🔴Relating to public education and public school finance.
HB 2
🔴 HB 2: $7.7B Education Plan That Expands Charter Control
What it says it does:
HB 2 claims to increase per-student school funding, reward teachers with bonuses, and improve services for students with disabilities. It presents itself as a public school finance reform bill that supports classrooms and improves outcomes.
What it actually changes:
It gives charter schools expanded access to public dollars, including new facility funding even if they are underperforming. It shifts special education funding from placement-based to “service-level” formulas. It removes outside oversight on charter real estate deals and gives the Commissioner of Education new powers to approve grants, define eligibility for bonuses, and designate “resource campuses,” with little local input.
Who is pushing for it:
Charter-aligned lobbying groups such as the Texas Public Charter Schools Association, ExcelinEd in Action, and Commit Partnership. Additional supporters include Good Reason Houston, Texas Business Leadership Council, Texas PTA, and other organizations tied to education contracting, data systems, or charter expansion.
Who benefits:
Charter school operators, especially those that own and lease property, stand to gain significantly from facility reimbursements. Vendors tied to teacher designation systems, education analytics, and grant program design benefit from expanded pipelines. State education officials gain more discretionary power over local funding decisions.

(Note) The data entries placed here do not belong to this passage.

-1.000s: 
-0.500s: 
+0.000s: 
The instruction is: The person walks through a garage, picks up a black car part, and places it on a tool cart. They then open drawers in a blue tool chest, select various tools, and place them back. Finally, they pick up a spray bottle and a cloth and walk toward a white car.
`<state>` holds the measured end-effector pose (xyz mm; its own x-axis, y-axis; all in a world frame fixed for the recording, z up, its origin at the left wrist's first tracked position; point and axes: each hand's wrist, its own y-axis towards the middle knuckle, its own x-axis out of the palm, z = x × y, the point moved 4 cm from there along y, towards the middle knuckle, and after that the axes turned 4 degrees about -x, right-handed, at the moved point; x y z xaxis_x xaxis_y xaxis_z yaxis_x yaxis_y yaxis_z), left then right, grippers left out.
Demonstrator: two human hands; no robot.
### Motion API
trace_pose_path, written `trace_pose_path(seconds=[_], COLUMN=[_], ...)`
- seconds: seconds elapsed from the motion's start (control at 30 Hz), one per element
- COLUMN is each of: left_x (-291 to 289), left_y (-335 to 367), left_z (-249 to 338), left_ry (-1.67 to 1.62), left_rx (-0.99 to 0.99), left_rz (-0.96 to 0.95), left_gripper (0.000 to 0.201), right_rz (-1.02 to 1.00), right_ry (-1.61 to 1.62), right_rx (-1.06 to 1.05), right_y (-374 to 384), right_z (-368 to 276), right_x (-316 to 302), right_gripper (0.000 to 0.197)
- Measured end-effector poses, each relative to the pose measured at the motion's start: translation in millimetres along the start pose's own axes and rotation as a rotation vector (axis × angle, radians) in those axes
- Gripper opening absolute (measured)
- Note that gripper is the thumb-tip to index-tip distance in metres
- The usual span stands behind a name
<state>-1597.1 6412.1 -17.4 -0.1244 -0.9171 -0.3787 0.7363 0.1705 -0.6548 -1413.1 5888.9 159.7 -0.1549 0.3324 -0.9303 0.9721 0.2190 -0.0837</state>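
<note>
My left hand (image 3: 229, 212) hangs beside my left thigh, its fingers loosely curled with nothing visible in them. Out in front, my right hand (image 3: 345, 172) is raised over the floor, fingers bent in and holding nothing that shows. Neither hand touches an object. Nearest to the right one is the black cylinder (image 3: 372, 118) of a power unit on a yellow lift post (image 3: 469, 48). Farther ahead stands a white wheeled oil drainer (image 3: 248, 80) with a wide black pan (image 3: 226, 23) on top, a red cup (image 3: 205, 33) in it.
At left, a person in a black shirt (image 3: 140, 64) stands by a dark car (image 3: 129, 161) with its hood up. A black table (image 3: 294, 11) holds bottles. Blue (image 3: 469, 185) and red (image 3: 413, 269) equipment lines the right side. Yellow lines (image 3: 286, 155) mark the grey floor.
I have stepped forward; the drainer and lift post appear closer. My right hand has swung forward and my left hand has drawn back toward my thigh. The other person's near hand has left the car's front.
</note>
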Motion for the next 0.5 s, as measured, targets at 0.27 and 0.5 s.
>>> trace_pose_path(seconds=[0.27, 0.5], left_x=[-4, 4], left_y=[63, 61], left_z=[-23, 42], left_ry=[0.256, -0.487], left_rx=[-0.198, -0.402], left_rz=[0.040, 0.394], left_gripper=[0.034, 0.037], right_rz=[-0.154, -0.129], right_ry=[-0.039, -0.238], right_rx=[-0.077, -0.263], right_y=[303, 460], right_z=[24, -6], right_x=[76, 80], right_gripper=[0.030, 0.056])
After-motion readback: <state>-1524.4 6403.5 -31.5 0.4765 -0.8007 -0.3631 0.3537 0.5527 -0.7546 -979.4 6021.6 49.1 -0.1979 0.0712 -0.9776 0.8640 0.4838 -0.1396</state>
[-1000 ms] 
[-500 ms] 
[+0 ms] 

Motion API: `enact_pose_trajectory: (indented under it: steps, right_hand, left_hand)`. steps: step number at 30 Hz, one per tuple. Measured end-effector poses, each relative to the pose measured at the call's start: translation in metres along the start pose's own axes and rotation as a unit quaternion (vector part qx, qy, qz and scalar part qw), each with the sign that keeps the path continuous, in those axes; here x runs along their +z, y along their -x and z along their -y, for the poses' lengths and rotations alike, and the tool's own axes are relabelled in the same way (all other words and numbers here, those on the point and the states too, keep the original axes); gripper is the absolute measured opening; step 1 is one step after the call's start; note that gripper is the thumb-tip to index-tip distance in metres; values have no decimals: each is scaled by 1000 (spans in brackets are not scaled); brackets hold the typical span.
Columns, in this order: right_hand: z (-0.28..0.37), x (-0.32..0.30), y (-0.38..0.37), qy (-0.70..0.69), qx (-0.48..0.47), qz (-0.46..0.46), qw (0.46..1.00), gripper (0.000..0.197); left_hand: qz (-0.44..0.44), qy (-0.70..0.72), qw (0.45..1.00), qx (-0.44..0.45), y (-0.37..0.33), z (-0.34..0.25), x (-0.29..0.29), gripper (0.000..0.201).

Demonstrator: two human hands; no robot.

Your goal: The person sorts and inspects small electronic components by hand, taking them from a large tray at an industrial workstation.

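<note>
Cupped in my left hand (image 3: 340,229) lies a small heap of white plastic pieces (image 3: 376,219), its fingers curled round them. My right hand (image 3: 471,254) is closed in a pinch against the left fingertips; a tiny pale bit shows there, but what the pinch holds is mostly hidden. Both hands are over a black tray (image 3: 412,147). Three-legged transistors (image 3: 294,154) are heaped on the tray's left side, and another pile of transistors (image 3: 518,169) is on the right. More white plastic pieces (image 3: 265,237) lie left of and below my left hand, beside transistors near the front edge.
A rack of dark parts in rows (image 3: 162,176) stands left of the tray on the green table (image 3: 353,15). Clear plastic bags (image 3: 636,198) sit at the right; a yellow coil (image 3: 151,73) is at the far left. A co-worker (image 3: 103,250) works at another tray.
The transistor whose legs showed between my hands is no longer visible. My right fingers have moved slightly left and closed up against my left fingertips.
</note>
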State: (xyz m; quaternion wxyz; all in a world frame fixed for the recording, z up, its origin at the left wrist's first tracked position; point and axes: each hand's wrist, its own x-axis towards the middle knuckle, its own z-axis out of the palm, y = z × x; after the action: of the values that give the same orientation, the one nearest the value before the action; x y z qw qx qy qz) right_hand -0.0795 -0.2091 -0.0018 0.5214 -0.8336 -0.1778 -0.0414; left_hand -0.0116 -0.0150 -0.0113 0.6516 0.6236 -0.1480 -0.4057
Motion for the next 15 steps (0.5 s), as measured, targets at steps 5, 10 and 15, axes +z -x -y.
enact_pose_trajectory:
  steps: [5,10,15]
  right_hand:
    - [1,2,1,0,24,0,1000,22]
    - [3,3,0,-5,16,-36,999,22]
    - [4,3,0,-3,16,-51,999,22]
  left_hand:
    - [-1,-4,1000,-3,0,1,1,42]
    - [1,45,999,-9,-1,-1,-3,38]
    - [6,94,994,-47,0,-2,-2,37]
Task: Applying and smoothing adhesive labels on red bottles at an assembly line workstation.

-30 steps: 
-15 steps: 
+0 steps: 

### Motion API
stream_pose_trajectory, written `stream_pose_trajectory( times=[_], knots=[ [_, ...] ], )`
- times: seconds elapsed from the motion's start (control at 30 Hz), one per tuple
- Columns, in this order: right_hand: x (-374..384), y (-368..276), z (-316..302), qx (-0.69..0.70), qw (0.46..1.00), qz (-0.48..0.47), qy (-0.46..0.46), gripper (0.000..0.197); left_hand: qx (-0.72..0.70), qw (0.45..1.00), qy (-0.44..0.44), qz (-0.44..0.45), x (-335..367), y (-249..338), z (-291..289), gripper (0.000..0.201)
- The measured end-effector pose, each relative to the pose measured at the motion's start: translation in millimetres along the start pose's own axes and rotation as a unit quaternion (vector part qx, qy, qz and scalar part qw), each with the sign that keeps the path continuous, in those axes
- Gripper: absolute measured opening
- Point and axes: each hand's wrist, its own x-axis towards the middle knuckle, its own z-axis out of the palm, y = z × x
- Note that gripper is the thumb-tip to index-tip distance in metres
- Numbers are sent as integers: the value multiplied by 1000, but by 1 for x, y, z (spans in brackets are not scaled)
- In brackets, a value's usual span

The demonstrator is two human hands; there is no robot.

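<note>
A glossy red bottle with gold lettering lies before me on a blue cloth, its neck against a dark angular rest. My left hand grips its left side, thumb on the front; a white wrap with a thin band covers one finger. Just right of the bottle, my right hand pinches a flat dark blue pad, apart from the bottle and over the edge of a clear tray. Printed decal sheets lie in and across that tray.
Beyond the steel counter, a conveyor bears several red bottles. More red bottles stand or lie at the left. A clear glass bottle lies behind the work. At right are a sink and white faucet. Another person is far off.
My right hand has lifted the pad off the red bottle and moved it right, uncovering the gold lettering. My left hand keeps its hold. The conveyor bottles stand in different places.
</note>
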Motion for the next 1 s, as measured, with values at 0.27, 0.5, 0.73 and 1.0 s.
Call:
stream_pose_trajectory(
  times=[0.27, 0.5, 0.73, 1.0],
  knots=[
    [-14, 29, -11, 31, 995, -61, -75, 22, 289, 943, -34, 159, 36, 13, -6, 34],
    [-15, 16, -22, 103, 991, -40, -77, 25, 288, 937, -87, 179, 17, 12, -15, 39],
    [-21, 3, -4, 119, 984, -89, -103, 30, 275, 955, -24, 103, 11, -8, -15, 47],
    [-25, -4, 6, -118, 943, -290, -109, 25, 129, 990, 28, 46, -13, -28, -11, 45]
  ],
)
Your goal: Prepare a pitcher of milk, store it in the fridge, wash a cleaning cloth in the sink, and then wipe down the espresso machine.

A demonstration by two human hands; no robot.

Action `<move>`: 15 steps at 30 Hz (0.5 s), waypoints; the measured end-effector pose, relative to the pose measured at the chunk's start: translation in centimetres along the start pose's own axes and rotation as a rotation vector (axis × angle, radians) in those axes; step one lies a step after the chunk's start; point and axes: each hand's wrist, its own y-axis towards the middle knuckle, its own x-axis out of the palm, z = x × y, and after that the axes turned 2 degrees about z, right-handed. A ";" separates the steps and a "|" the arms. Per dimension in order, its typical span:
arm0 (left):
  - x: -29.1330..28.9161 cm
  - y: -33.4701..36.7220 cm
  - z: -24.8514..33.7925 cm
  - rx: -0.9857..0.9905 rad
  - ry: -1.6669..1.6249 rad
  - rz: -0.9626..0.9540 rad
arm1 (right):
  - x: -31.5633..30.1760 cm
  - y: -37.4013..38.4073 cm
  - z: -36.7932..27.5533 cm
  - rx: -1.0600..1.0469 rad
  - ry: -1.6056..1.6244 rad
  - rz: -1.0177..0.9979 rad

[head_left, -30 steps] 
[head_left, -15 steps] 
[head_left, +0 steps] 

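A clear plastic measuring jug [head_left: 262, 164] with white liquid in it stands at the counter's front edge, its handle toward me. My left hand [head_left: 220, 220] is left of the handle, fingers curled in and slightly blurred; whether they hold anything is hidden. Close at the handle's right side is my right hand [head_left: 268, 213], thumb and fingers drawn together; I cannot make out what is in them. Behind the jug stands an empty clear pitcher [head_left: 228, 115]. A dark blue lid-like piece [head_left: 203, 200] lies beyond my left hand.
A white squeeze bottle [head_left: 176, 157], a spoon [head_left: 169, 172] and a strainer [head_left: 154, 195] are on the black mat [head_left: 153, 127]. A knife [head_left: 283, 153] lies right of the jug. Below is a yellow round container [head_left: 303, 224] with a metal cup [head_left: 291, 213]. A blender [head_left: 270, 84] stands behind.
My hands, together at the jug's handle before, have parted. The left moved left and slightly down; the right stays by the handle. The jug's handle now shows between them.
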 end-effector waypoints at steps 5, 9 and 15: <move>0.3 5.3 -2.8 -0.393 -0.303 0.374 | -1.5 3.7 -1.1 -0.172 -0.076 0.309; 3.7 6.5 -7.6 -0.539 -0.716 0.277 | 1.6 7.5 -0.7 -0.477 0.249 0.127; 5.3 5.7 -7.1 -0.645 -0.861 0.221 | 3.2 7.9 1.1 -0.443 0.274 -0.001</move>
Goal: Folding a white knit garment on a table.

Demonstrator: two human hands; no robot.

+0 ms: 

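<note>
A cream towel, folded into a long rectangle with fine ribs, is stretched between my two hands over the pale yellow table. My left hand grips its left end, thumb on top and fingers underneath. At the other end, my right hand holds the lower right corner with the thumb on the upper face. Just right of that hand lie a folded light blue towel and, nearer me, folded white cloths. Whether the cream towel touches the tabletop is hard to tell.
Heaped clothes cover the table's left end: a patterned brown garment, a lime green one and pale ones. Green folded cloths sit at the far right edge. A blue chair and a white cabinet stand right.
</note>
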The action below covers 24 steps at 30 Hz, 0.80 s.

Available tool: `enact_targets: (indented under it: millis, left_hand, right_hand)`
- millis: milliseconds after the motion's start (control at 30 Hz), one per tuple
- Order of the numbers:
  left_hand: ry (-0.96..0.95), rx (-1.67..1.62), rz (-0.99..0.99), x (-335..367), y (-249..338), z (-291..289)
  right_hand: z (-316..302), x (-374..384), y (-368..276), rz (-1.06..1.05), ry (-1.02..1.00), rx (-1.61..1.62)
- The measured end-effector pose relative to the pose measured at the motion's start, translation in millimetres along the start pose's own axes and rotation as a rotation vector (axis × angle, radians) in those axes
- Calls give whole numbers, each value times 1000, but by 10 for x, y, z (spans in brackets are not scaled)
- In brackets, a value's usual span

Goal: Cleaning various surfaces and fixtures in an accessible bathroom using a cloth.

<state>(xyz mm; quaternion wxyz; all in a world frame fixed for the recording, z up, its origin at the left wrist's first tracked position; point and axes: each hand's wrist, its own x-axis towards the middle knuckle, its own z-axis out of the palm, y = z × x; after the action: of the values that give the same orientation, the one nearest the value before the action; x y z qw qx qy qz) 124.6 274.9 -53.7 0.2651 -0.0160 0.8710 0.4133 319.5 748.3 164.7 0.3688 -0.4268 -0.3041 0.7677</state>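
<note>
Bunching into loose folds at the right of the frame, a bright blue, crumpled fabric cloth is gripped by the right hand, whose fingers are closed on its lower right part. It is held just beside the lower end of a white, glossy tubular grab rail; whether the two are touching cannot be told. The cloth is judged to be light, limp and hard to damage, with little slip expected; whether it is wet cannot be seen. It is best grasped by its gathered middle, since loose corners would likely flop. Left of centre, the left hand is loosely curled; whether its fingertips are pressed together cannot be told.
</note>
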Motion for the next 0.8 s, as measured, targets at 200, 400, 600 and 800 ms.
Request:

Who gets left out or exposed:
Teachers who are not designated by TEA’s system receive no guaranteed raise. Students in small districts or high-need special ed programs risk funding reductions. Locally elected school boards lose oversight, especially over charter school expansion and grant distribution. Voters have no say in how this funding shift occurs.
Why this matters long term:
HB 2 restructures the public education finance system in ways that favor unelected state officials and private charter operators. It normalizes top-down control over school funding and creates permanent obligations funded by temporary grants. It lays groundwork for further privatization of public education.
What to watch next:
Expect future bills to expand these pipelines, especially in the form of vouchers or service-based education funding models. Watch for charter growth tied to state-controlled grants and further erosion of local budget authority.
Bottom line:
HB 2 is not a funding fix. It’s a structural power shift that reroutes billions from public school governance into state-controlled and privately managed systems. The result is less transparency, less equity, and less public control over how education dollars are spent.